And what an impressive list of achievements it was. Bill C-9 enabled all the usual taxing and spending, but it also removed new energy projects from the purview of the Canadian Environmental Assessment Act and gave the job for assessing them to the National Energy Board. To make that move even while the world’s attention was transfixed by the BP spill in the Gulf of Mexico was quite a feat. Harper couldn’t have done it without the Liberal members of his coalition.

Throw in provisions for the sale of Atomic Energy of Canada Ltd. and an end to the Canada Post monopoly on overseas mail. The Canada Post plan was introduced as a separate, stand-alone bill in 2008 and 2009, only to die on the Order Paper when Harper called the 2008 election and prorogued Parliament a year later.

When the 900-page Budget Implementation Act, with amendments to five dozen laws, passed the Commons early in June because not enough Liberals showed up to vote against it, Liberal Sen. Pierrette Ringuette swore it wouldn’t be the same story in the Senate. “The Liberal senators are not rubber-stampers of the leadership,” Ringuette said. “We have a mandate to do sober second review of legislation for Canadians, and we will fulfill our responsibility.”

Then the Budget Implementation Act passed the Senate later in June because not enough Liberals showed up to vote against it.

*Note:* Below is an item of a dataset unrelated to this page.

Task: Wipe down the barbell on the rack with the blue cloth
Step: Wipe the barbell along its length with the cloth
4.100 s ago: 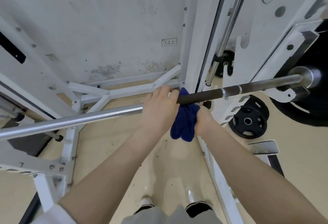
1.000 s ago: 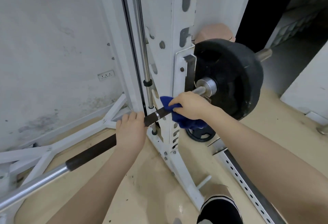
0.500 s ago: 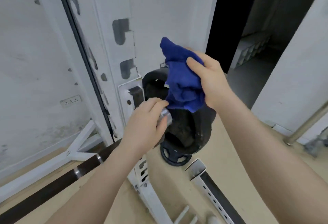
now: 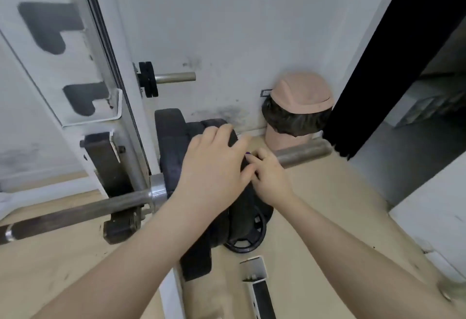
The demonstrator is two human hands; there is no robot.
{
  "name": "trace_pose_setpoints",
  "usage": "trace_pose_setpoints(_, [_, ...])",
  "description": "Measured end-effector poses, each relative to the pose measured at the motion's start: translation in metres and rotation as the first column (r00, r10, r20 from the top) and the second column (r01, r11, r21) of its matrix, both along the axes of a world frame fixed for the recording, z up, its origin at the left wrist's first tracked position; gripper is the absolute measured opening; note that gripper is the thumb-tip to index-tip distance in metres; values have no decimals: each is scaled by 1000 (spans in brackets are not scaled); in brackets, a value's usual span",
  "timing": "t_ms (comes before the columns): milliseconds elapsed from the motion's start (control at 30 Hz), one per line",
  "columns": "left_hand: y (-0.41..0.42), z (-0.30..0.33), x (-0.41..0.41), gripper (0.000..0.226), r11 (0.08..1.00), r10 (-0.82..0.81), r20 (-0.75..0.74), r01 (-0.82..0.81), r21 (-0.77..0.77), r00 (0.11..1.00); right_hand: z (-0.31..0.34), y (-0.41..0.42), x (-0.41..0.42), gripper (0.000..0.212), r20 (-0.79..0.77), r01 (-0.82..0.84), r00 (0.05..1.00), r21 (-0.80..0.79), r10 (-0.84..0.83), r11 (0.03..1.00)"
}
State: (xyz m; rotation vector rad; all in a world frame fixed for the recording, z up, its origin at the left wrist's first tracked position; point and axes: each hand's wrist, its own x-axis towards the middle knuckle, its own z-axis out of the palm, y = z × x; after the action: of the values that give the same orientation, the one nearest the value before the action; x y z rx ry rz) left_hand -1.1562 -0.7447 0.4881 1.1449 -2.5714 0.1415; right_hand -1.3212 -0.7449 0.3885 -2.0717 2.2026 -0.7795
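Observation:
The barbell [image 4: 100, 207] lies in the white rack's hook [image 4: 108, 162], its grey shaft running in from the left. A black weight plate [image 4: 174, 157] sits on its sleeve, whose bare end [image 4: 302, 153] sticks out to the right. My left hand [image 4: 214, 164] rests on the plate's upper rim, fingers laid over it. My right hand [image 4: 269, 177] is curled on the sleeve just outside the plate. Of the blue cloth [image 4: 248, 153] only a small sliver shows at my right fingertips; the rest is hidden under the hand.
The white rack upright [image 4: 75, 66] stands at left, with a storage peg [image 4: 174, 76] behind it. A tan swing-lid bin [image 4: 300, 109] stands by the wall. A small black plate [image 4: 247, 238] leans near the floor, beside a white base tube [image 4: 257, 275]. A dark doorway [image 4: 378, 66] opens at right.
My right hand came down from in front of the rack with the cloth and now sits on the sleeve outside the plate. My left hand moved from the collar onto the plate.

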Motion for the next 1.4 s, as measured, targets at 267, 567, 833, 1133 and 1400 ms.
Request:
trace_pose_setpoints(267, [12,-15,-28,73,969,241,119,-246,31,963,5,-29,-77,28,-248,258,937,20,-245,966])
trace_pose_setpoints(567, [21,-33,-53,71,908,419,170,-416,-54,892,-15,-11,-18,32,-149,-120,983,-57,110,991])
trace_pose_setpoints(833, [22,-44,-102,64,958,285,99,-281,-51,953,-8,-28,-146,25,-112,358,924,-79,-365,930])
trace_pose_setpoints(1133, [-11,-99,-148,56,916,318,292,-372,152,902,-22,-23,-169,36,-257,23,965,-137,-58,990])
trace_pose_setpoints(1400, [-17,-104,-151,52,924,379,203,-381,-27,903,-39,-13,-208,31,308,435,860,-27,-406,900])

So even though Ottawa is rife with rumours this summer, yet again, that Harper will contrive a reason to trigger an election in the autumn, there’s no reason to doubt something else that he told Reuters, which is that he doesn’t want one. If an election goes really well for him, he’ll be Prime Minister when it’s over. But he’s Prime Minister already. And he’s really the Prime Minister. Another evergreen Ottawa myth asserts that Harper is somehow unfulfilled without a parliamentary majority. But he has had a majority for four years, thanks to a succession of not-ready-for-prime-time Liberals. Every budget he has ever whipped up has passed with Liberal votes.

And in concert with the Liberals, Stephen Harper is changing this country. He was able to gut environmental oversight of energy projects in the middle of a historic energy-sector environmental disaster. He is stuffing the nation’s prisons like Christmas geese. He spent $1 billion turning the country’s biggest city into a demonstration of the necessity (if not, ahem, the effectiveness) of tough policing against thugs, rabble, bicyclists and other miscreants. Inside the riot zone, with the world watching, he stared down Barack Obama in a debate over continued fiscal stimulus vs. relative budgetary restraint. He gets to name Supreme Court justices. He gets to name a new governor general. He’s in charge of nominations to every board and agency.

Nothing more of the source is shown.